*WORK REQUEST:* The word "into" appears in some lines of the records below; state how many lines, and nothing else.

(PROVIDED MATERIAL)

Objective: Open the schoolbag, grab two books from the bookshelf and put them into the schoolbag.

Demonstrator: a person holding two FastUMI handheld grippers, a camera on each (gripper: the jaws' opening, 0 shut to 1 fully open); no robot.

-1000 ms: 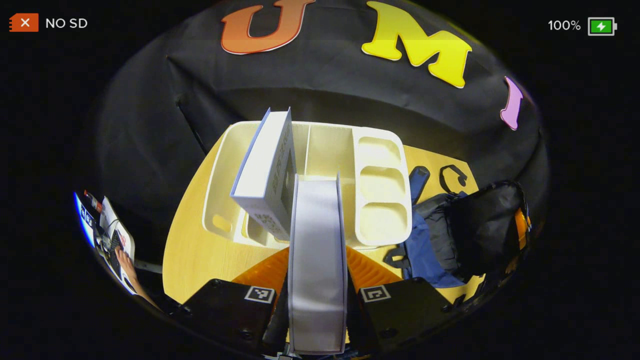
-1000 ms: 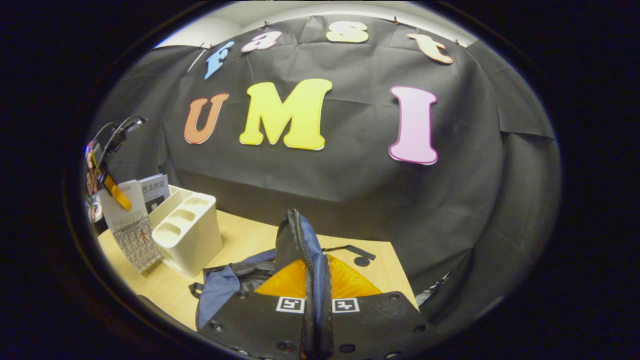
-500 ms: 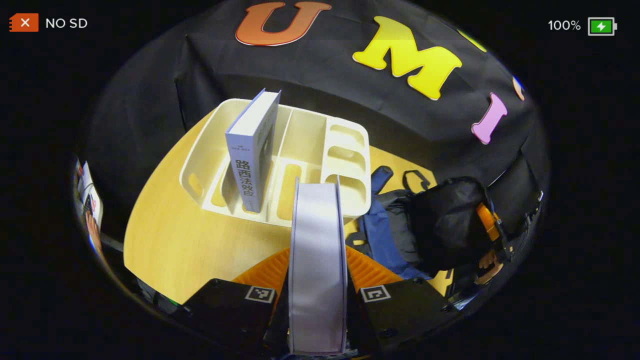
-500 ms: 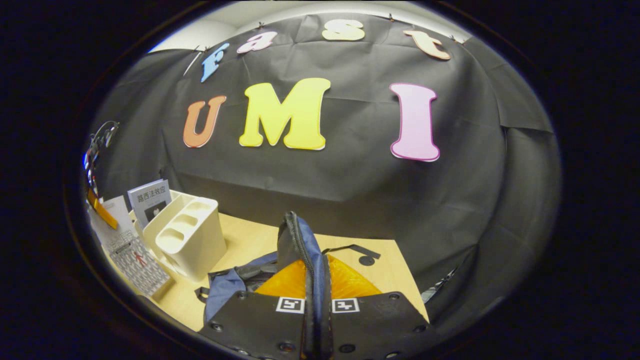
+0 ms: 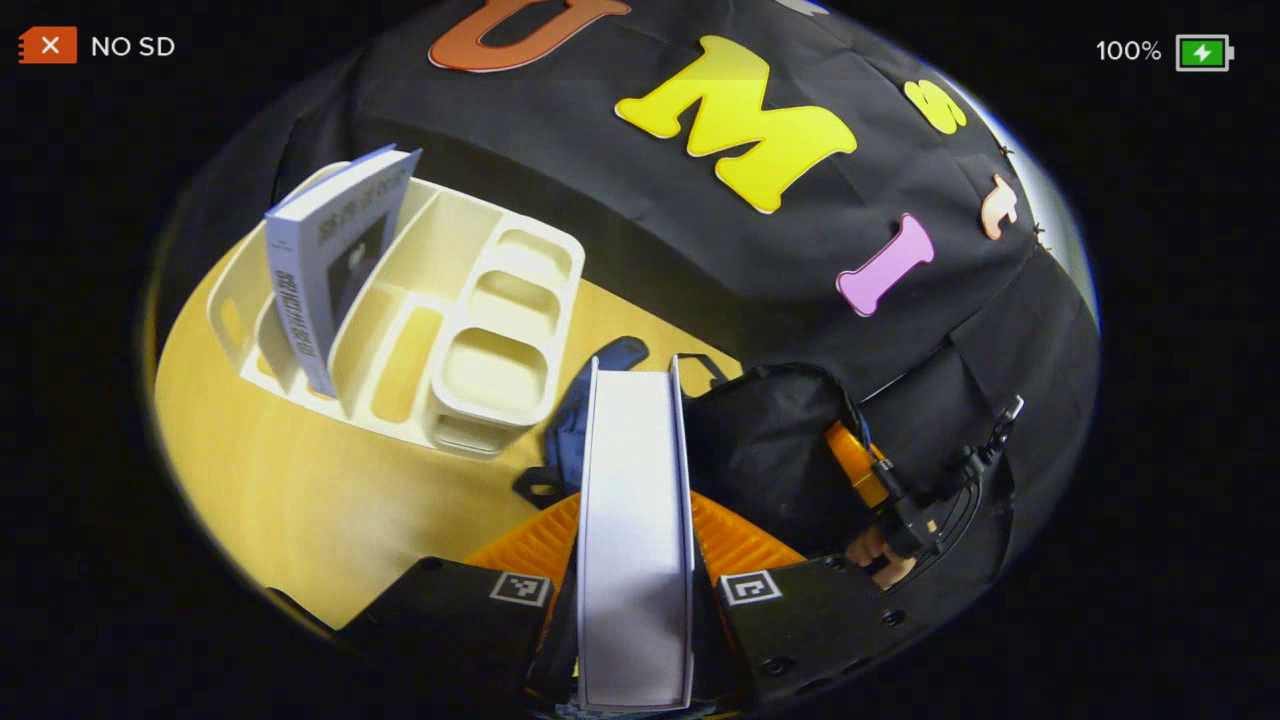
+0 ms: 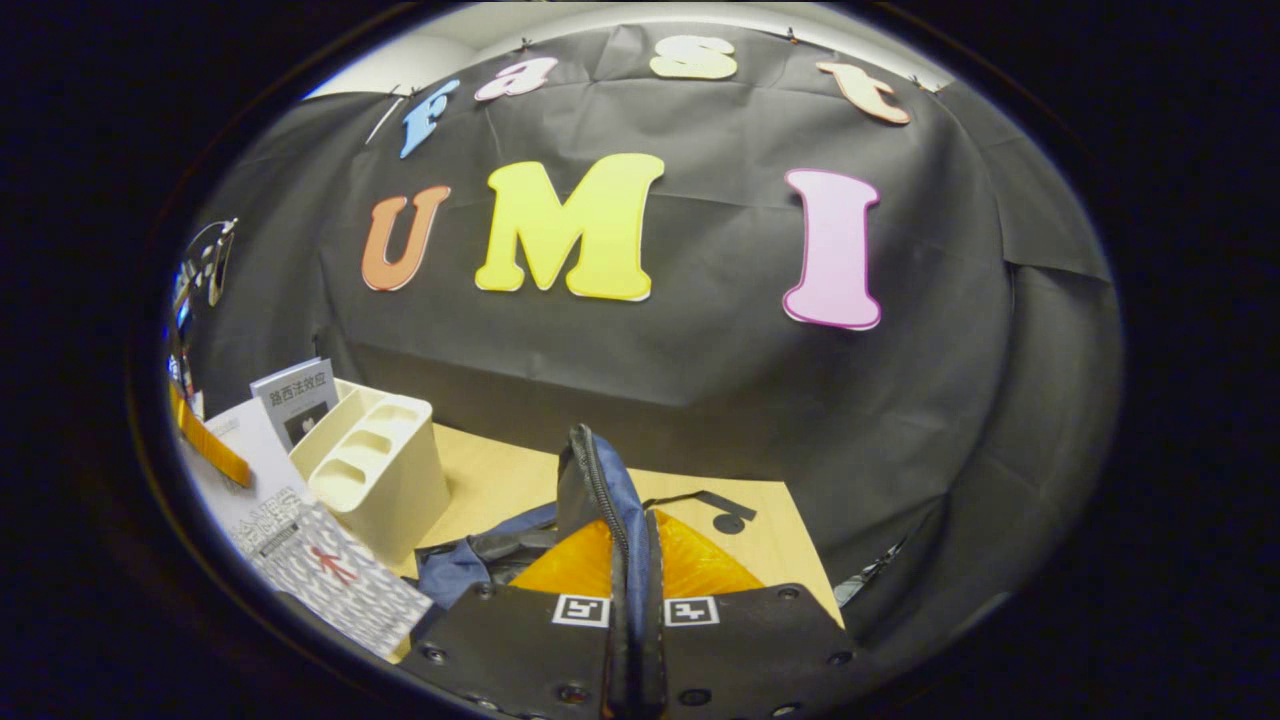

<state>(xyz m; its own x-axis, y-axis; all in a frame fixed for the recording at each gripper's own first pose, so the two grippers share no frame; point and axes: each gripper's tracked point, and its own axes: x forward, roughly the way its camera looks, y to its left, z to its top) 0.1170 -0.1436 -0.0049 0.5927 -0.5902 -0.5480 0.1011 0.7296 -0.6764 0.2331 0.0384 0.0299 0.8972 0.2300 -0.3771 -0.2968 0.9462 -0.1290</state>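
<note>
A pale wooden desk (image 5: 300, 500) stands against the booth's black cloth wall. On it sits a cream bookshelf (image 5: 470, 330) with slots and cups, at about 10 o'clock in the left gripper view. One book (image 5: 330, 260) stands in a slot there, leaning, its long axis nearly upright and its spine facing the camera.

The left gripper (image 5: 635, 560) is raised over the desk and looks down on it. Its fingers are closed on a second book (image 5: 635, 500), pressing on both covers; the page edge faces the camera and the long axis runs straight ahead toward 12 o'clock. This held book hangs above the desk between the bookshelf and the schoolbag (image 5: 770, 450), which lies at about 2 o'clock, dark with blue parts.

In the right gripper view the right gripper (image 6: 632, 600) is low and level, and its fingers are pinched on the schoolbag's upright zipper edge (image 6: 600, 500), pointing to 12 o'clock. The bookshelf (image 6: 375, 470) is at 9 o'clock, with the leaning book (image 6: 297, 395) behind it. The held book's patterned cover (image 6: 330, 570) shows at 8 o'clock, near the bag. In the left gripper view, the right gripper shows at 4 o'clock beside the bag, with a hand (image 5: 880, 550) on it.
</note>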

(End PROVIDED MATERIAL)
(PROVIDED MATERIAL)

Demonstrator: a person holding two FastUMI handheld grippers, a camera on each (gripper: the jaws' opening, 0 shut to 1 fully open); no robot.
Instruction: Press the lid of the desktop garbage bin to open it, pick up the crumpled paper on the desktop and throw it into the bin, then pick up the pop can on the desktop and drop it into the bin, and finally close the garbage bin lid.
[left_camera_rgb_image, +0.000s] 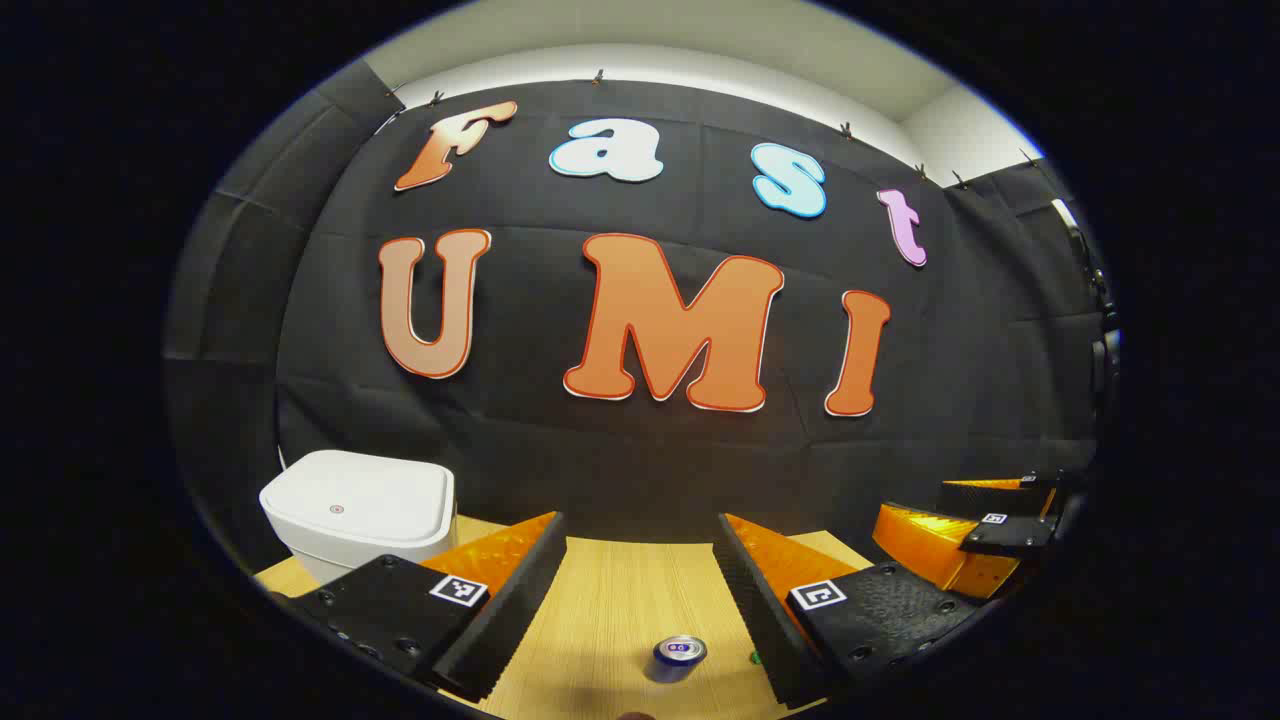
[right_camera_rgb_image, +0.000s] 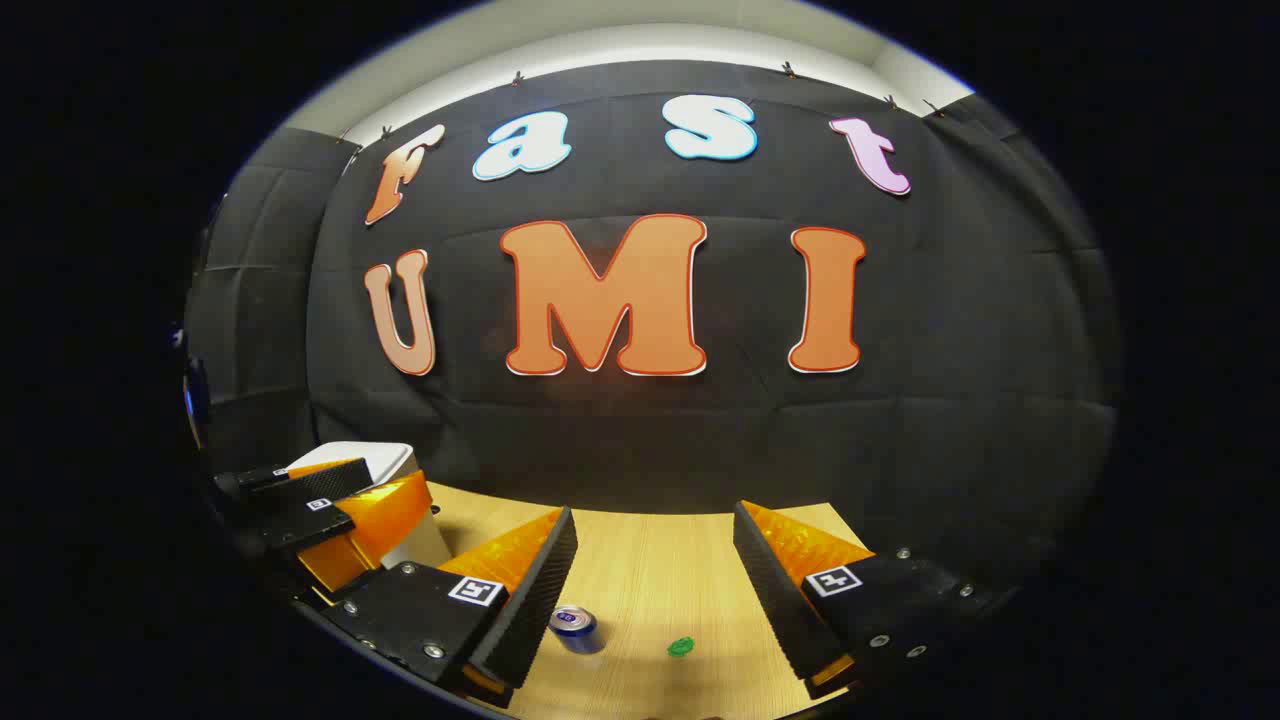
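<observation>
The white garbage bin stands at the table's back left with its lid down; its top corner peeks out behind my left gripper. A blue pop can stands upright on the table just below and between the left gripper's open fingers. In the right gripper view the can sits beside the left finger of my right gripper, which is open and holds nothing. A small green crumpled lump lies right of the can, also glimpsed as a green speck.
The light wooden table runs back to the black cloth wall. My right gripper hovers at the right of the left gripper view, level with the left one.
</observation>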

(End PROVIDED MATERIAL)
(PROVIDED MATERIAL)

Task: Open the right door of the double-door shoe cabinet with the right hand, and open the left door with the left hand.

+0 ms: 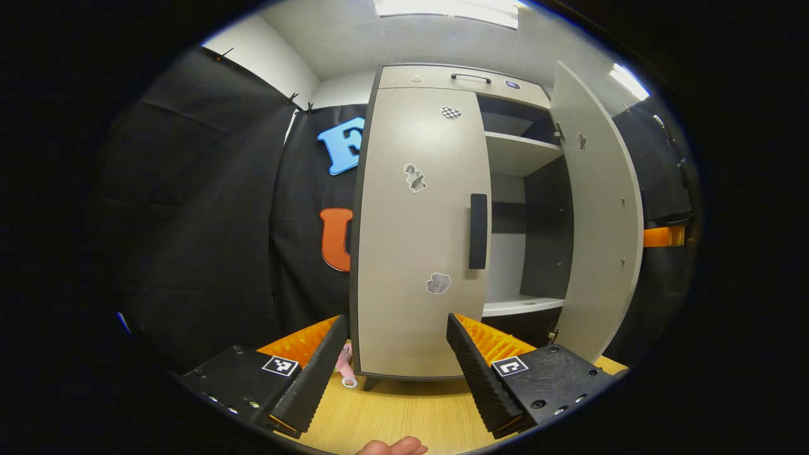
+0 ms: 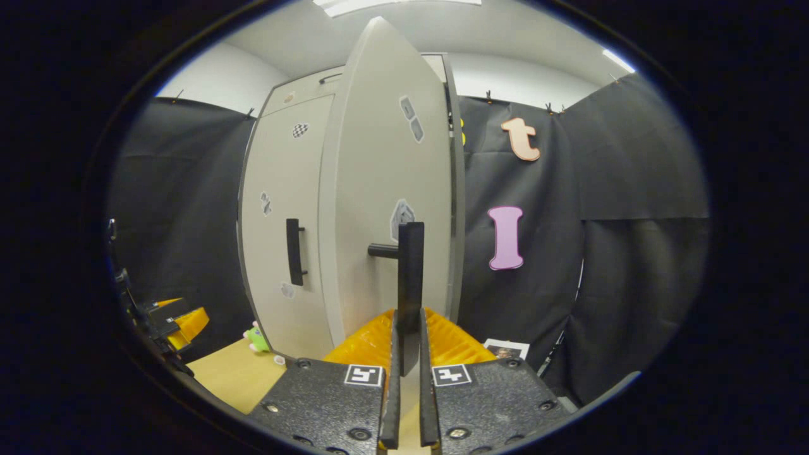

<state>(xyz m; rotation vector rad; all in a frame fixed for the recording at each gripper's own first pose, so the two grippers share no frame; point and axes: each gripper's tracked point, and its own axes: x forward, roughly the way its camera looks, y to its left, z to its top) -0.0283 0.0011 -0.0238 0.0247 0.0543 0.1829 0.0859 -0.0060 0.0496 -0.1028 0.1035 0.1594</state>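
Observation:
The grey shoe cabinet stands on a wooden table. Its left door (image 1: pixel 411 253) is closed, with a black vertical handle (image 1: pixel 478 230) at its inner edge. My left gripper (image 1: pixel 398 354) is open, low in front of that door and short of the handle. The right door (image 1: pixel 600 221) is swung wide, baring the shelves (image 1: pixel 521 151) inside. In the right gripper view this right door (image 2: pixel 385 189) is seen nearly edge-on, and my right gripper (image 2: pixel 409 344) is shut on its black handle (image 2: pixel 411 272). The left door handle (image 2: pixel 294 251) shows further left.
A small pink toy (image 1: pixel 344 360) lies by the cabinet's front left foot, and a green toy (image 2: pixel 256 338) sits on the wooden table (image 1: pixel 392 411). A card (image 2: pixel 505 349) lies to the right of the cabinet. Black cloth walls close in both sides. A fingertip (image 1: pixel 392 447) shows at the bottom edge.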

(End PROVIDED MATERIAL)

*ANSWER TO THE PROBLEM:* 2